Kafka Producer transactions incrementing offsets twice for a message

3,507 views
Skip to first unread message

Sampath Kumar

unread,
Jan 11, 2018, 4:05:43 PM1/11/18
to Confluent Platform
We are trying to implement exactly once semantics using transaction. When a message is pushed to topic the offset gets incremented by two instead of one.
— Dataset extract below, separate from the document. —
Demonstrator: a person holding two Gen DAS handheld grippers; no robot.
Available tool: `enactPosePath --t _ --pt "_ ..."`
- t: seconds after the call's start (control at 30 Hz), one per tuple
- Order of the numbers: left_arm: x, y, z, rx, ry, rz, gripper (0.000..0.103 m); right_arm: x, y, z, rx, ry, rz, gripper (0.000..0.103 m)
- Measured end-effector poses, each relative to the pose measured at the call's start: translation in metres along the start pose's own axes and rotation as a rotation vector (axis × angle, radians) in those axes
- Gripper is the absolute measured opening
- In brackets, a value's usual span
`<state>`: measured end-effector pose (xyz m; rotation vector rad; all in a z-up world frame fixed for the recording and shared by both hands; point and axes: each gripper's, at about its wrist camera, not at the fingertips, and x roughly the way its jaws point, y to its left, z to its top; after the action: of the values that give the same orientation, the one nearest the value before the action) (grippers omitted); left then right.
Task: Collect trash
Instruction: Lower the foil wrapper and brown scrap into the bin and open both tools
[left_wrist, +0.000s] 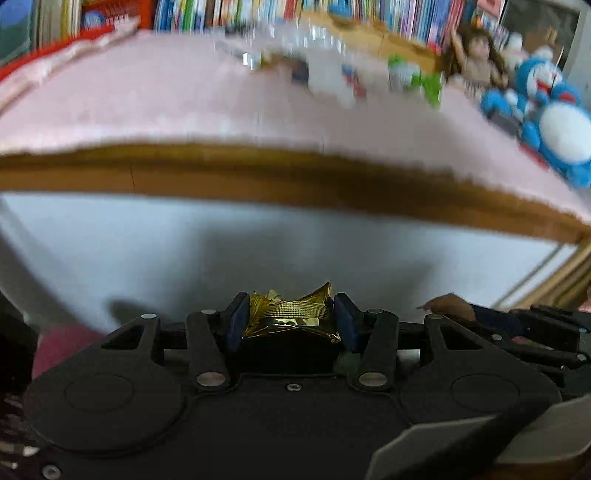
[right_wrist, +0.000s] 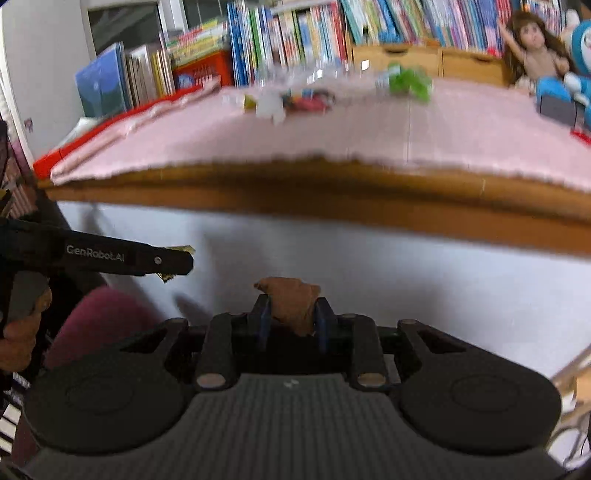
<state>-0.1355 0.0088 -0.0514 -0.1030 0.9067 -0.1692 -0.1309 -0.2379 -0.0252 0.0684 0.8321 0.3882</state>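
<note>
Between the jaws of the left gripper (left_wrist: 291, 317) a crumpled gold foil wrapper (left_wrist: 290, 314) is pinched tight, blue pads pressed in on both sides. Same deal on the other side: a brown scrap of paper (right_wrist: 291, 304) is clamped in the jaws of the right gripper (right_wrist: 291, 321), sticking up a bit above the pads. Both grippers are held low, in front of and below the tabletop edge (right_wrist: 332, 192), with a pale wall or panel seen behind them. From the right wrist view the left gripper (right_wrist: 177, 258) is seen off to the left, side-on, with a bit of gold foil (right_wrist: 181, 250) poking out at its tip, and a hand (right_wrist: 22, 332) is wrapped around its grip.

Further out, the tabletop is covered by a pink cloth (left_wrist: 166, 99). A blurry heap of leftover trash (right_wrist: 291, 99) is spotted near the far side of it, clear plastic and colourful bits mixed in, plus something green (right_wrist: 410, 81) nearby. A doll (right_wrist: 532, 44) and a blue plush toy (left_wrist: 554, 110) are parked at the far right corner. Rows of books (right_wrist: 295, 33) are lined up behind it all.
</note>
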Motion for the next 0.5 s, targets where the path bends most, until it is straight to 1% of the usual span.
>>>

ex : my current offset is 10, i am pushing message to topic. my next offset needs to be 11. however next offset is updated as 12. In the consumer side received only 1 message and my consumer group says lag of 1 even though my consumer is still running. This is happening only when we use transactions. When next message is pushed offset moved to 14 and consumer received 1 message only.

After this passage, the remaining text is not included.